Vibrational spectroscopy provides a direct route to the physicochemical characterization of molecules. While both IR and Raman spectroscopy have been used for decades to provide detailed characterizations of small molecules, similar studies with proteins are largely precluded due to spectral congestion. However, the vibrational spectra of proteins do include a transparent window, between similar to 1800 and similar to 2500 cm(-1) and progress is now being made to develop site-specifically incorporated carbon deuterium (C-D), cyano (CN), thiocyanate (SCN), and azide (N-3) transparent window vibrational probes that absorb within this window and report on their environment to facilitate the characterization of proteins with small molecule-like detail. This Review opens with a brief discussion of the advantages and limitations of conventional vibrational spectroscopy and then discusses the strengths and weaknesses of the different transparent window vibrational probes, methods by which they may be site-specifically incorporated into peptides and proteins, and the physicochemical properties they may be used to study, including electrostatics, stability and folding, hydrogen bonding, protonation, solvation, dynamics, and interactions with inhibitors.
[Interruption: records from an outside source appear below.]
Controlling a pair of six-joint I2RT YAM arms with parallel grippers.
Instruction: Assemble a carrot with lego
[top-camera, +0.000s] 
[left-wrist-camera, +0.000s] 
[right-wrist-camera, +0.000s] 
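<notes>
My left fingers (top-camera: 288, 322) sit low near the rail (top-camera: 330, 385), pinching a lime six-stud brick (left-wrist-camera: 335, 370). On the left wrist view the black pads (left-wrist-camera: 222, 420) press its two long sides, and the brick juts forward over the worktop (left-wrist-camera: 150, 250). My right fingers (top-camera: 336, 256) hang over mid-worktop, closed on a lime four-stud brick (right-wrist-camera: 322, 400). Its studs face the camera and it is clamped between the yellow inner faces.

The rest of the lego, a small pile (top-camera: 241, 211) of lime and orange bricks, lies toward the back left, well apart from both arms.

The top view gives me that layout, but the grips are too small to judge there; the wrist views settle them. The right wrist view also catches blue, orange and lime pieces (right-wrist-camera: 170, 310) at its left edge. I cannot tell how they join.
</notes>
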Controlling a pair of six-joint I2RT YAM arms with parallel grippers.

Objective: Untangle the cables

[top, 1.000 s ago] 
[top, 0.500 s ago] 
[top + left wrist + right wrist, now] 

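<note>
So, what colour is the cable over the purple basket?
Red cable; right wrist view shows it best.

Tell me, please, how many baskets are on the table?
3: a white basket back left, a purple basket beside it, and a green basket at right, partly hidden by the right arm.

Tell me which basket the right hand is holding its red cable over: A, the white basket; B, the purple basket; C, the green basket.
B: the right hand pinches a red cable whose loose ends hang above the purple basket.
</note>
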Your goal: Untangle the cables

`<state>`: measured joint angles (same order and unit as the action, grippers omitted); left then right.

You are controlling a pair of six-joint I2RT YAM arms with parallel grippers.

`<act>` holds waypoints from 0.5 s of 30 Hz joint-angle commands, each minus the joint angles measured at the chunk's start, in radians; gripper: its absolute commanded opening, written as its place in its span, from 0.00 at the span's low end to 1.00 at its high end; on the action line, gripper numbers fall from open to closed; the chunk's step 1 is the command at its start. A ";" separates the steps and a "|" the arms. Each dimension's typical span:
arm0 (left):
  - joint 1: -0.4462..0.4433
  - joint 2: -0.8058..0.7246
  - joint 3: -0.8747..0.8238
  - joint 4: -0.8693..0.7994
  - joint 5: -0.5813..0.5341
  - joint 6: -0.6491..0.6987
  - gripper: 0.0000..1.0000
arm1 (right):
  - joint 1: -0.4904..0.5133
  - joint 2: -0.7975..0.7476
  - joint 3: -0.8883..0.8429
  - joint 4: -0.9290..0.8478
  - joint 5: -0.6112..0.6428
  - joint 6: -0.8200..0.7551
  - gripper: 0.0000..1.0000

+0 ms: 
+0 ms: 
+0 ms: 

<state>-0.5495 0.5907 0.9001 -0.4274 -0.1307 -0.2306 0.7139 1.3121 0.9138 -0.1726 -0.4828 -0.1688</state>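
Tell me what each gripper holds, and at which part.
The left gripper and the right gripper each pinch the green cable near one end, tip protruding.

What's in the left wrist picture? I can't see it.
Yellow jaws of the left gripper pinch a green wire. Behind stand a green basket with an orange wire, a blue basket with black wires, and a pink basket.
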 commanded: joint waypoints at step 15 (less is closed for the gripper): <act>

The use of the probes to vibrationally image proteins and other biomolecules within cells is also discussed. We then present four case studies, focused on ketosteroid isomerase, the SH3 domain, dihydrofolate reductase, and cytochrome c, where the transparent window vibrational probes have already been used to elucidate important aspects of protein structure and function. The Review concludes by highlighting the current challenges and future potential of using transparent window vibrational probes to understand the evolution and function of proteins and other biomolecules.